As generative Artificial Intelligence floods feeds with low-effort images, a cohort of artists is using the tools with intention, winning festivals, entering museums, and selling at auction. Their experiences highlight both the medium’s accessibility and the ongoing fight for legitimacy.

Generative Artificial Intelligence has made image and video creation so accessible that social platforms are awash in quick, low-effort content, fueling skepticism that anything of artistic value can emerge from the tools. Yet a growing group of artists is using systems like Midjourney and Runway with clear intent and craft. They are building large online audiences, selling works at auction, and securing placements in galleries and museum collections, suggesting the medium is maturing even as backlash persists.

For Jacob Adler, a musician and composer who won the top prize at the generative video company Runway’s third annual Artificial Intelligence Film Festival for his work Total Pixel Space, the technology is one option among many. “Sometimes you need a camera, sometimes Artificial Intelligence, and sometimes paint or pencil or any other medium,” he says, framing the systems as tools that expand a creator’s palette. That accessibility is also central to the appeal for Henry Daubrez, an artist and designer who created the Artificial Intelligence visuals for a bitcoin NFT titled The Order of Satoshi that sold at Sotheby’s and who is now Google’s first filmmaker in residence. He argues that people who abandoned or never mastered traditional media can now create and share work.
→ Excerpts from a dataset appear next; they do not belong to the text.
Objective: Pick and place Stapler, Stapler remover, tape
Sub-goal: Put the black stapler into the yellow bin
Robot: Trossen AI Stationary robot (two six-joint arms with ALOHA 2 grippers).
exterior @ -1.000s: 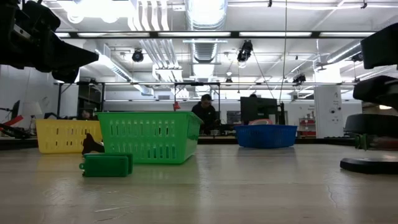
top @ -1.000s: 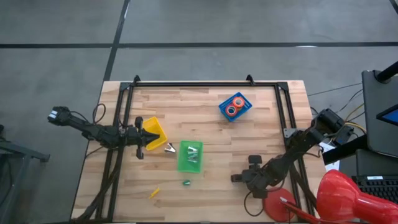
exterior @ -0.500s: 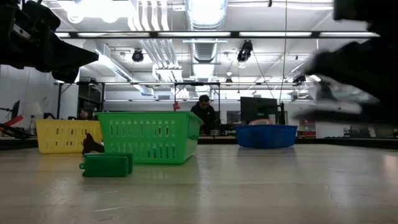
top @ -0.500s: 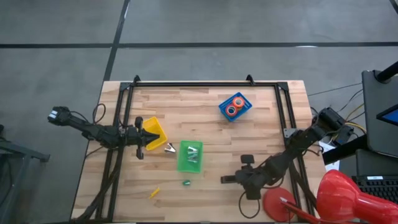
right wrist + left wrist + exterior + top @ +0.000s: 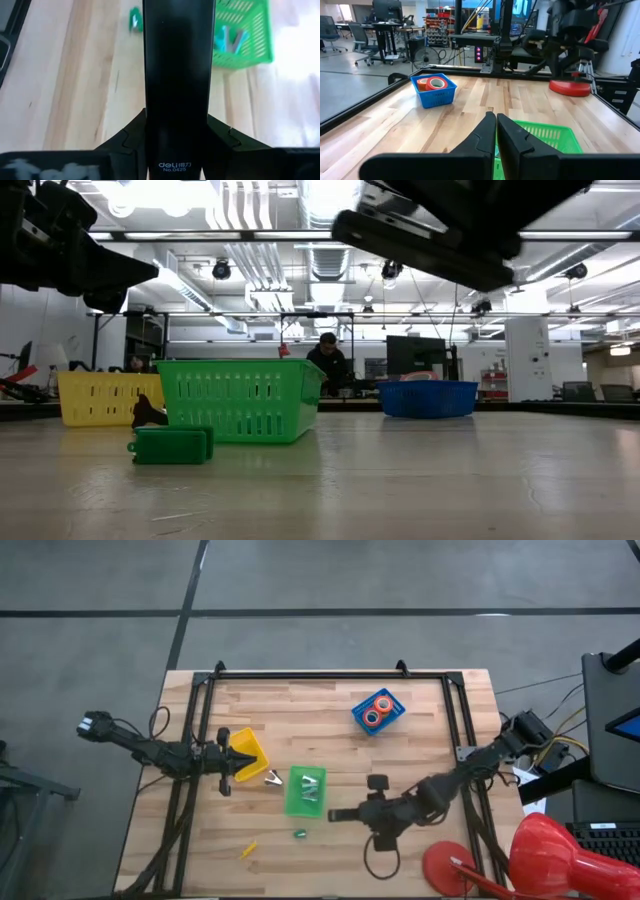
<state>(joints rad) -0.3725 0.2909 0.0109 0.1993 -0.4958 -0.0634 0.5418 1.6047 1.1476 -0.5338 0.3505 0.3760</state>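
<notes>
My right gripper (image 5: pixel 362 812) is shut on the black bar-shaped stapler (image 5: pixel 343 813), above the table just right of the green basket (image 5: pixel 306 792). The stapler fills the middle of the right wrist view (image 5: pixel 178 75) and shows high in the low view (image 5: pixel 420 245). My left gripper (image 5: pixel 245 762) is shut and empty over the yellow basket (image 5: pixel 248 752); its fingers show in the left wrist view (image 5: pixel 495 132). Two orange-red tape rolls (image 5: pixel 377 711) lie in the blue basket (image 5: pixel 392 720). My right gripper pinches the stapler's two long sides (image 5: pixel 150 135) between its two fingers (image 5: pixel 125 142), near the stapler's rear end. The fingers come about level from the table's right and lie along the stapler, which juts forward past them. The stapler is lifted clear of the table.
Small metal pieces lie in the green basket (image 5: pixel 242 35). A silver piece (image 5: pixel 272 778) lies between the yellow and green baskets. A small green object (image 5: pixel 298 833) and a yellow bit (image 5: pixel 248 849) lie near the front edge. A red lamp base (image 5: pixel 445 865) stands at the front right.
My right gripper has gone toward the table's left edge, from the front right corner toward the green basket, carrying the stapler clear of the table.
</notes>
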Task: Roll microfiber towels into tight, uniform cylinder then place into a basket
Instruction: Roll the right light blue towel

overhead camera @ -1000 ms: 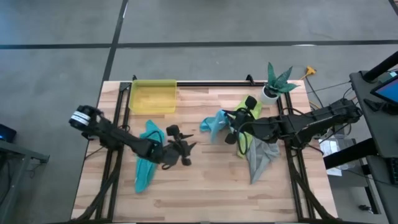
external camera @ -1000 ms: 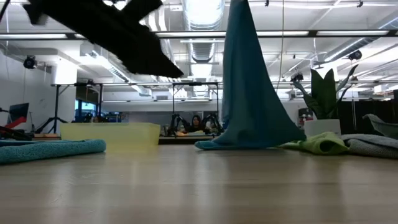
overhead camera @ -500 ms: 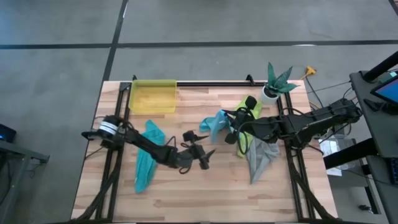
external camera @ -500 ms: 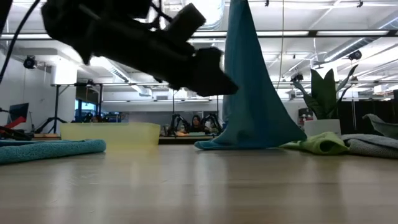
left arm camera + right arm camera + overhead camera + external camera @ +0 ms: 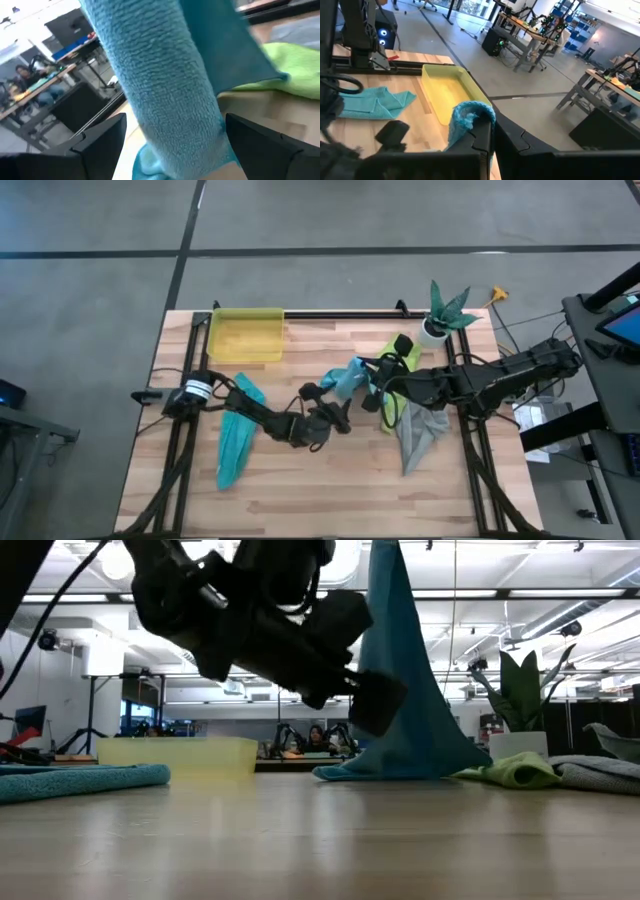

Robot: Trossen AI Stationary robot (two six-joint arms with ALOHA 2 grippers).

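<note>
The right gripper [image 5: 366,383] clenches the nubby light blue microfibre towel [image 5: 346,376], hung in a tall cone at table centre. The left gripper [image 5: 325,408], fingers spread, straddles its hanging fold from seven o'clock. Bare wood lies open toward six o'clock; the translucent yellow plastic basket [image 5: 245,335] sits at eleven o'clock.

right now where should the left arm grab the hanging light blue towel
On the lower hanging part, coming in level from the side. The right gripper pinches the light blue towel at its top, so it drapes down in a cone to the table. The left gripper has its jaws open on either side of the narrow hanging fold; closing there would probably catch it.
</note>
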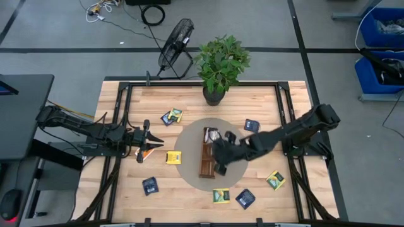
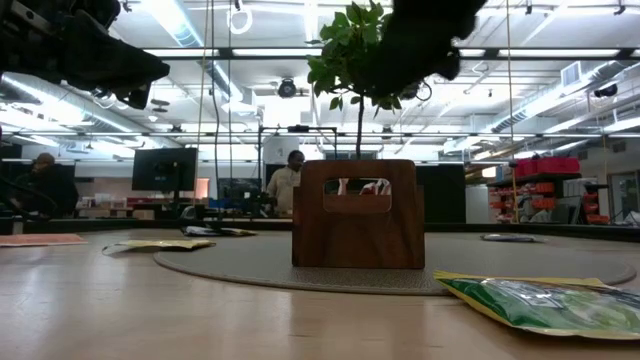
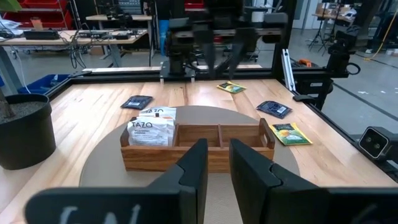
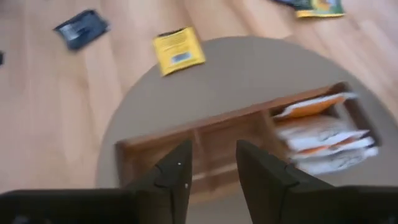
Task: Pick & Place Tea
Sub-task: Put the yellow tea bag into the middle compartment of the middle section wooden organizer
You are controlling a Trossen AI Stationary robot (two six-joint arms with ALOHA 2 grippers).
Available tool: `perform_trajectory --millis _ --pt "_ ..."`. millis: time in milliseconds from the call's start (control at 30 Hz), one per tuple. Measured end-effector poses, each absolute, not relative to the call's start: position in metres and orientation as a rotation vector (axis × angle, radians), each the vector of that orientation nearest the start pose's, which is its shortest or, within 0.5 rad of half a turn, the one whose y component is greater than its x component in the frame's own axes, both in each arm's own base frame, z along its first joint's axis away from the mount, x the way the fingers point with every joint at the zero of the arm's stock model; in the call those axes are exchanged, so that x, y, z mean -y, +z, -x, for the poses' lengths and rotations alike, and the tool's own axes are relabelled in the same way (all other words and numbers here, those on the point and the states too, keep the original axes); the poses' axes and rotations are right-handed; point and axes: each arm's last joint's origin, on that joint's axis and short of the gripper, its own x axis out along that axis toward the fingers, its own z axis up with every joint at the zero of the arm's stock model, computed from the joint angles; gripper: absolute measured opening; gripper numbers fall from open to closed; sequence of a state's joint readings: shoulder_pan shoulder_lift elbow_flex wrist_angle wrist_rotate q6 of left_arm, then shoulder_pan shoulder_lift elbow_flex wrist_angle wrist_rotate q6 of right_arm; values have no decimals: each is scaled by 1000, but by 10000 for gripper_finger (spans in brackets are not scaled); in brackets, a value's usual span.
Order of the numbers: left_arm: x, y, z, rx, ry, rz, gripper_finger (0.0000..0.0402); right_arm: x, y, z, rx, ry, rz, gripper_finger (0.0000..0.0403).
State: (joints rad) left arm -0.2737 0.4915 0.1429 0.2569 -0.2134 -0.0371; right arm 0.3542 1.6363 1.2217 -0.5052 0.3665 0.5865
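Observation:
The long wooden tray [image 1: 207,157] lies on a round grey mat [image 1: 189,169] at mid-table. White and orange tea sachets [image 4: 320,134] stand in its far end compartment. More tea sachets lie flat about the table: yellow [image 1: 173,157], navy [image 1: 150,185], green-yellow [image 1: 221,195] and others. My right gripper [image 4: 214,168] hangs above the tray's middle, slanting down, open, with nothing between its fingers. My left gripper [image 3: 217,165] is held level over the table's left part, pointing at the tray, its fingers a little apart and bare. An orange sachet [image 1: 145,153] lies beside it.
A potted plant [image 1: 216,93] stands at the table's far middle, just behind the mat. Sachets lie near the right edge [image 1: 275,180], the near edge [image 1: 245,198] and the far left of the mat [image 1: 172,116]. A black frame [image 1: 120,101] borders the table.

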Motion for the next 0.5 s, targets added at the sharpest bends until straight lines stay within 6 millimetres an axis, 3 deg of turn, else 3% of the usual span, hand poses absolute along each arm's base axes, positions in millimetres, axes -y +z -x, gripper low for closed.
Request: perform_trajectory --millis 233,500 --pt "30 192 -130 -90 -59 14 69 -139 242 -303 -858 -348 -265 132" --pt "30 192 -130 -91 -58 18 69 -173 236 -263 -872 -529 -378 132"
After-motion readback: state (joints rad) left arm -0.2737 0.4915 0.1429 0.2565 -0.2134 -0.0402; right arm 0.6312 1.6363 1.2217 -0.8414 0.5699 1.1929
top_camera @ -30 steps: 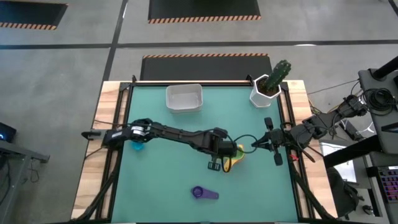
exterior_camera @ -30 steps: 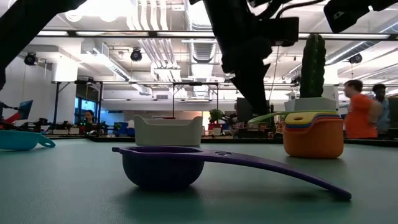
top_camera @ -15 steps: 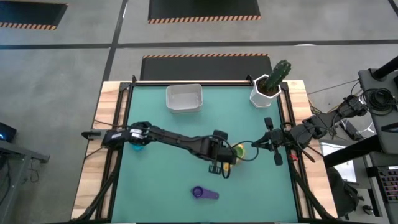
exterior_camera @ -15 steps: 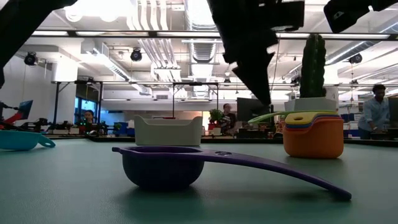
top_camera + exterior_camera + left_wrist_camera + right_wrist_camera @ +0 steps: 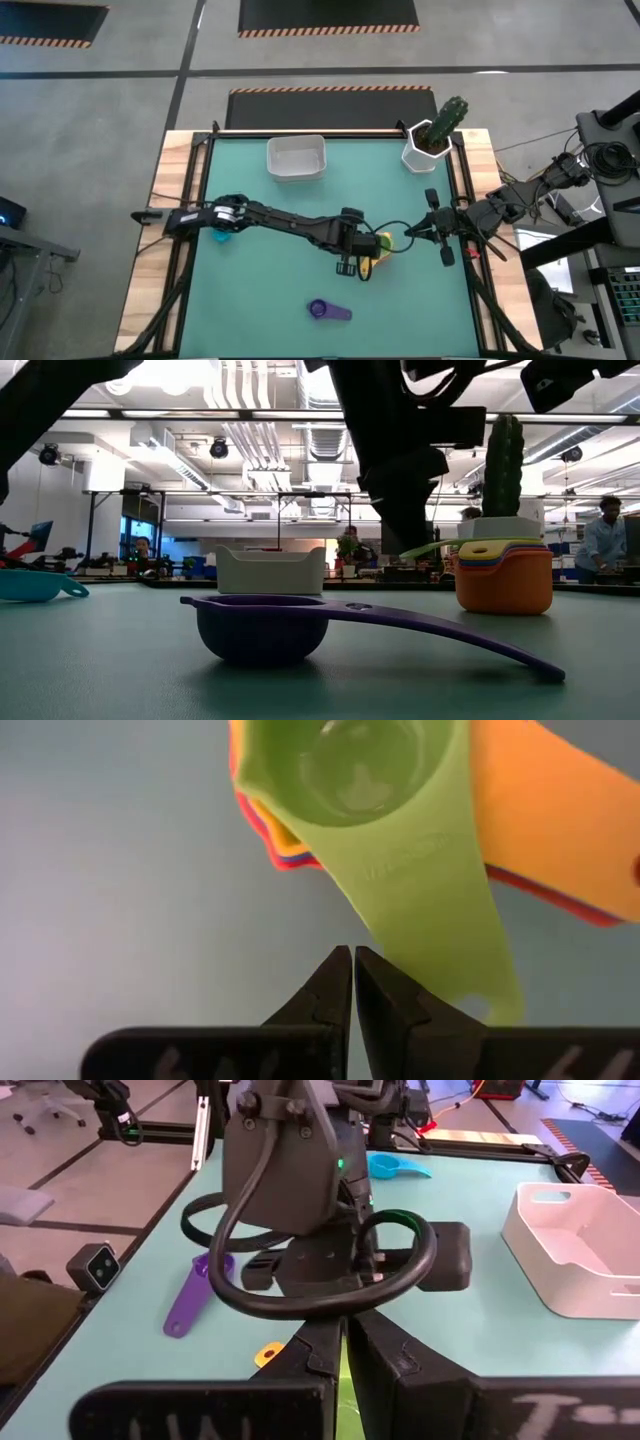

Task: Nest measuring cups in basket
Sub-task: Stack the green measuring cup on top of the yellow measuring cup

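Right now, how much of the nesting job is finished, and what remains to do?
Done: several cups sit nested in one stack on the table, green cup on top. In hand: the left gripper is shut and holds nothing, poised over the green cup's handle; the right gripper is shut and waits at the right side. Left: the purple cup and the teal cup lie apart, and the basket holds no cups.

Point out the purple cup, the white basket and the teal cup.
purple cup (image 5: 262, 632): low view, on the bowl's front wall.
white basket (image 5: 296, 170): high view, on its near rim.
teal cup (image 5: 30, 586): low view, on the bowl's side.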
Still, Daubrez does not believe the tools will mint “an entire generation of geniuses.” He describes himself as an “Artificial Intelligence-assisted artist” and says success depends on imagination, judgment, and taste. Prompting models like DALL-E and Midjourney may not require technical finesse, but steering them toward compelling results and evaluating outputs demand an artistic sensibility. “I think we’re getting into a new generation which is going to be driven by taste,” he says.

Other artists highlight how the medium’s evolution affects their practice. Fine artist Beth Frey, whose Instagram account has more than 100,000 followers, was initially drawn to early generative Artificial Intelligence for its uncanny qualities, from deformed hands to unsettling scenes of eating. As model errors have been ironed out, she finds the results less interesting and has not posted an Artificial Intelligence piece in over a year. “The better it gets, the less interesting it is for me,” she says. “You have to work harder to get the glitch now.”

Kira Xonorika, a self-described “Artificial Intelligence-collaborative artist,” embraces the tools’ unpredictability. Her short film Trickster, which explores themes including indigeneity and nonhuman intelligence, is the first work using generative Artificial Intelligence in the Denver Art Museum’s permanent collection. She says relinquishing some control to evolving systems can expand ideas if artists are open to surprise.

Despite these milestones, public acceptance lags. To many, “Artificial Intelligence art” remains synonymous with low-effort “slop.” Daubrez welcomes recognition but describes the experience as “sweet and sour” until audiences accept Artificial Intelligence as a tool like any other, capable of both forgettable output and meaningful art depending on the intent and taste behind it.